'Intelligent discontent is the mainspring of civilization.' -- Eugene V. Debs

Sunday, July 27, 2008

UPDATE: Free Fire Zone Iraq 

On July 9th, I related the horrible killings of Hafd Abood and his two female colleagues by US troops on the Baghdad airport road. Of course, the US troops involved claimed that they responded to enemy fire:

The U.S. military issued a press release the day of the shooting. It said troops from the 4th Brigade Combat Team, 10th Mountain Division, were stopped on the roadside when "criminals" traveling the road fired on them. When the soldiers fired back, the statement said, the car crashed against a wall and "exploded." Two of the U.S. vehicles had bullet holes and a weapon was found in the burned car according to the military.

The statement provokes anger from Hafd Abood's friends and relatives and, at the very least, leaves many questions unanswered. Those killed were all longtime bank workers on their usual morning commute. The spot where the shooting occurred is supposed to be one of the safest in Iraq.

Even Newsweek considered this account dubious at the time of the incident, a skepticism that was apparently well founded:

In a statement issued late Sunday, the American military said that “a thorough investigation determined that the driver and passengers were law-abiding citizens of Iraq.” It added that the soldiers were not at fault for the killings because they had fired warning shots and exercised proper “escalation of force” measures before they opened fire on the people in the car.

But the findings called into question the way the military handled the aftermath of the shootings.

For example, a key assertion of the news release issued by the military on the day of the killings was that “a weapon was recovered from the wreckage.” But the military said Sunday that no one claimed to have found a weapon in the car or had seen a weapon taken from it.

Instead, one of the soldiers at the scene reported seeing an Iraqi police officer pull something from the burned car and then place it in the front seat of an ambulance, according to Lt. Col. Steve Stover, a spokesman for the Fourth Infantry Division, which patrols Baghdad.

The soldier never said the item pulled from the car was a weapon, he said. But the soldier’s account nevertheless formed the basis for a statement in an initial internal military assessment of the attack, which said that a weapon had been pulled from the car.

“We don’t believe there was any cover-up,” Colonel Stover said.

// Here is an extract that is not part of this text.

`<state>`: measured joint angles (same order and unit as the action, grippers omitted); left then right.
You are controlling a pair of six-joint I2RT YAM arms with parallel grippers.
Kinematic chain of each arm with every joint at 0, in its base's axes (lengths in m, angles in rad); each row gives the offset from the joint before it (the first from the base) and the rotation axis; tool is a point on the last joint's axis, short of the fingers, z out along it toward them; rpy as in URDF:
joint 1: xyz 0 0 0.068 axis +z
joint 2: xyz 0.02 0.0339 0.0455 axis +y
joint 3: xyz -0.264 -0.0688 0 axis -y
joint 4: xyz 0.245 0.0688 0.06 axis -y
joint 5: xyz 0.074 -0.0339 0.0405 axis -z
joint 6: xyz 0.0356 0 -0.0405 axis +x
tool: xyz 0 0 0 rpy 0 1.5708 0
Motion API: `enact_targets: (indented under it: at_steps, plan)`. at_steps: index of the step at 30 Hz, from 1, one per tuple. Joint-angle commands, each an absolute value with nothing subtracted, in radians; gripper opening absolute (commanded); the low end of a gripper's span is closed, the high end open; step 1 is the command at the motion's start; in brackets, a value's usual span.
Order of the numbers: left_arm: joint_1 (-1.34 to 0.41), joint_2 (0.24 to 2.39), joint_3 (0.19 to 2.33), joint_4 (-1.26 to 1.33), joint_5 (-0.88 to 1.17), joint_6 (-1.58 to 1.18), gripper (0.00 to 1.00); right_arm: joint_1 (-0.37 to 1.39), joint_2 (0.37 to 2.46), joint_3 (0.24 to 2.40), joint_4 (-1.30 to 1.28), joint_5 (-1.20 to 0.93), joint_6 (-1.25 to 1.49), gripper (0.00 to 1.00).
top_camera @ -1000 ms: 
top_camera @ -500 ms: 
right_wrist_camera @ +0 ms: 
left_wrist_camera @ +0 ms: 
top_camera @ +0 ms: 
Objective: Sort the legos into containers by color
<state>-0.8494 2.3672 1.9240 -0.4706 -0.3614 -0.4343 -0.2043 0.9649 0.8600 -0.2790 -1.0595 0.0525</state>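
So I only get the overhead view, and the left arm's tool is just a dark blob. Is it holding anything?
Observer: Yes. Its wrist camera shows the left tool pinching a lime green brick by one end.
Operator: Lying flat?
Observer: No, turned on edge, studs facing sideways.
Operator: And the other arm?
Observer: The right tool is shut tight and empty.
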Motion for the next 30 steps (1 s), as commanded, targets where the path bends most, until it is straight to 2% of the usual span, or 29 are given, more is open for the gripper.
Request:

The investigation also revealed that the car had already passed through a major checkpoint leading into the airport, which required the occupants to submit to a thorough search for weapons and other dangerous objects. As they had many times before, the bank employees then drove down the main civilian road to the airport.

But this time they encountered a four-vehicle military convoy that was not supposed to be there. The convoy had taken the wrong road and failed to turn into a military checkpoint. Instead, the military vehicles had traveled down a road that serves as the main entry for thousands of Iraqis who drive to the Baghdad airport.

The convoy had stopped on the side of the road to try to fix a problem with a vehicle when the car with the bank employees approached. A soldier guarding the rear of the convoy fired several warning shots, according to Colonel Stover. When the car did not stop, 9 of the 18 soldiers in the platoon opened fire.

In its initial news release about the killings, the military said that the car then crashed and “exploded.” But that, too, was false, Colonel Stover said. After the shootings, the car’s engine compartment ignited, he said, and the fire then “spread throughout the car.”

Soldiers also fired warning shots near at least two other vehicles, causing them to stop and turn around. Some of the soldiers involved in the shooting had previously been involved in what the military calls “escalation of force” episodes involving civilians, he added.

The soldiers “thought they were in danger, they really did,” Colonel Stover said, adding that the soldiers said they had thought they saw gunfire. “We now know there were no weapons in the car, and there were not any shell casings.” The military’s investigating officer filed his report on the attack on July 7, and the soldiers involved returned to duty on July 15.

“This was an extremely unfortunate and tragic incident,” Col. Allen Batschelet, chief of staff for the Fourth Infantry Division, said in the statement issued Sunday night. He said the military would take “several corrective measures to amend and eliminate the possibility of such situations happening in the future.”

According to Colonel Stover, those measures include ensuring that troops do not accidentally travel down the civilian road to the airport as well as reviewing escalation of force procedures “to see if they are meeting needs of the current environment.”

And people wonder why the Iraqis want us out of the country. A convoy erroneously travels down a civilian roadway near the airport, experiences a vehicle breakdown and then proceeds to kill the Iraqi occupants of an approaching vehicle using the road lawfully as they had always done after passing through a high security checkpoint. Of course, it's just an extremely unfortunate and tragic accident. US military service in Iraq empowers people to do things that would normally be considered homicide in almost any other context.